• _Task goal_: Repeat the listing word for word. Leave every picture out.

• _The data_:
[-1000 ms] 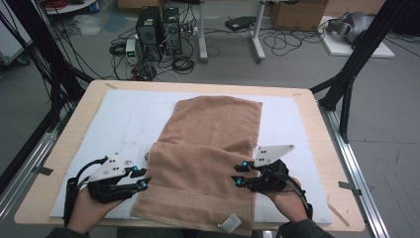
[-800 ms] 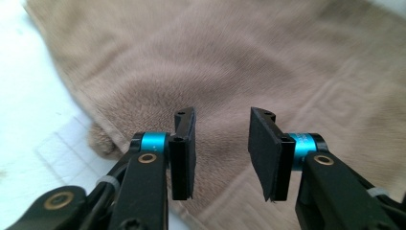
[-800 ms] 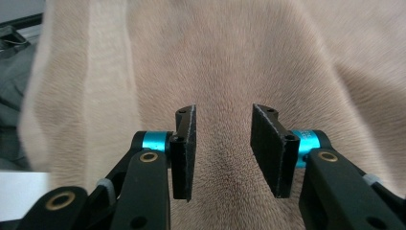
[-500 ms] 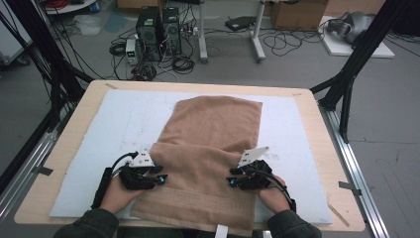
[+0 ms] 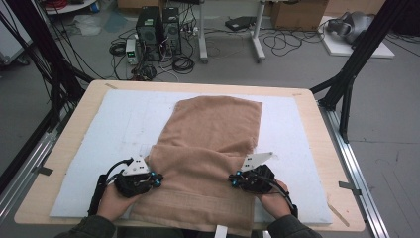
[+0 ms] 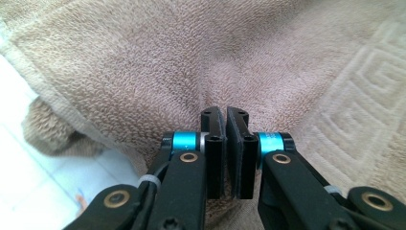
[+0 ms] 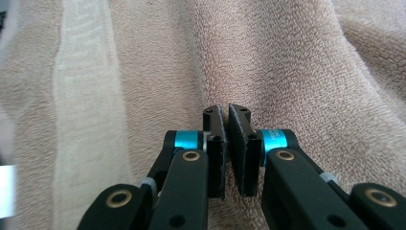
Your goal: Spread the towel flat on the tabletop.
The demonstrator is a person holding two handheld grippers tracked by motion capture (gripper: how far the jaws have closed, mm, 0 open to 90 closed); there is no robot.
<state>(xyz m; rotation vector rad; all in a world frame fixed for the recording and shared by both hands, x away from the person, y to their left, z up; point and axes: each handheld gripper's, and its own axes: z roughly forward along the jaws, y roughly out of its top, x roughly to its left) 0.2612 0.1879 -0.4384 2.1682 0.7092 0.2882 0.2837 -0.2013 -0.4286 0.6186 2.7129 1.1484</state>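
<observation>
1. Behind the tabletop (image 5: 317, 106) I see grey floor with computer towers (image 5: 158, 27), tangled cables and a cardboard box; the wooden top carries a pale blue-white mat (image 5: 119, 124).
2. On that mat lies the towel (image 5: 213, 134), tan terry cloth, running from the far middle of the mat to the near edge, where it hangs slightly over. It is folded: a narrower upper layer rests on a wider lower part, and a woven key-pattern band crosses it near my side. A small white label sticks out at the near hem.
3. My left hand-held gripper (image 5: 157, 181) sits at the towel's left edge, near the front. In the left gripper view its jaws have just been closing and now stand almost together, with a pinch of towel pile (image 6: 143, 72) puckered at the tips (image 6: 225, 112). It grips the cloth.
4. My right hand-held gripper (image 5: 233, 178) sits at the towel's right side, level with the left one. In the right gripper view the jaws have likewise just been closing and are nearly together (image 7: 225, 111), clamped on a raised ridge of towel (image 7: 287, 62); the patterned band runs along the left.
5. Both hands rest low on the mat, the grey plates on top.
</observation>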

• _Completed exercise_:
[-1000 ms] 
[-800 ms] 
[-800 ms] 
[-500 ms] 
[+0 ms] 
[+0 ms] 
[+0 ms] 
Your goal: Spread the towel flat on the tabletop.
The demonstrator is a person holding two handheld grippers tracked by motion capture (gripper: how far the jaws have closed, mm, 0 open to 90 closed); there is no robot.
<state>(xyz m; rotation vector rad; all in a world frame fixed for the recording and shared by both hands, x away from the person, y to their left, z up; point and axes: each handheld gripper's, and its own axes: z roughly forward along the jaws, y roughly out of its top, x roughly to its left) 0.2612 0.1879 -0.4384 2.1682 0.7092 0.2882 0.2837 -0.2013 -0.4286 0.6186 2.7129 1.1484</state>
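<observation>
1. Behind the tabletop (image 5: 317, 106) I see grey floor with computer towers (image 5: 158, 27), tangled cables and a cardboard box; the wooden top carries a pale blue-white mat (image 5: 119, 124).
2. On that mat lies the towel (image 5: 213, 134), tan terry cloth, running from the far middle of the mat to the near edge, where it hangs slightly over. It is folded: a narrower upper layer rests on a wider lower part, and a woven key-pattern band crosses it near my side. A small white label sticks out at the near hem.
3. My left hand-held gripper (image 5: 157, 181) sits at the towel's left edge, near the front. In the left gripper view its jaws have just been closing and now stand almost together, with a pinch of towel pile (image 6: 143, 72) puckered at the tips (image 6: 225, 112). It grips the cloth.
4. My right hand-held gripper (image 5: 233, 178) sits at the towel's right side, level with the left one. In the right gripper view the jaws have likewise just been closing and are nearly together (image 7: 225, 111), clamped on a raised ridge of towel (image 7: 287, 62); the patterned band runs along the left.
5. Both hands rest low on the mat, the grey plates on top.
</observation>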

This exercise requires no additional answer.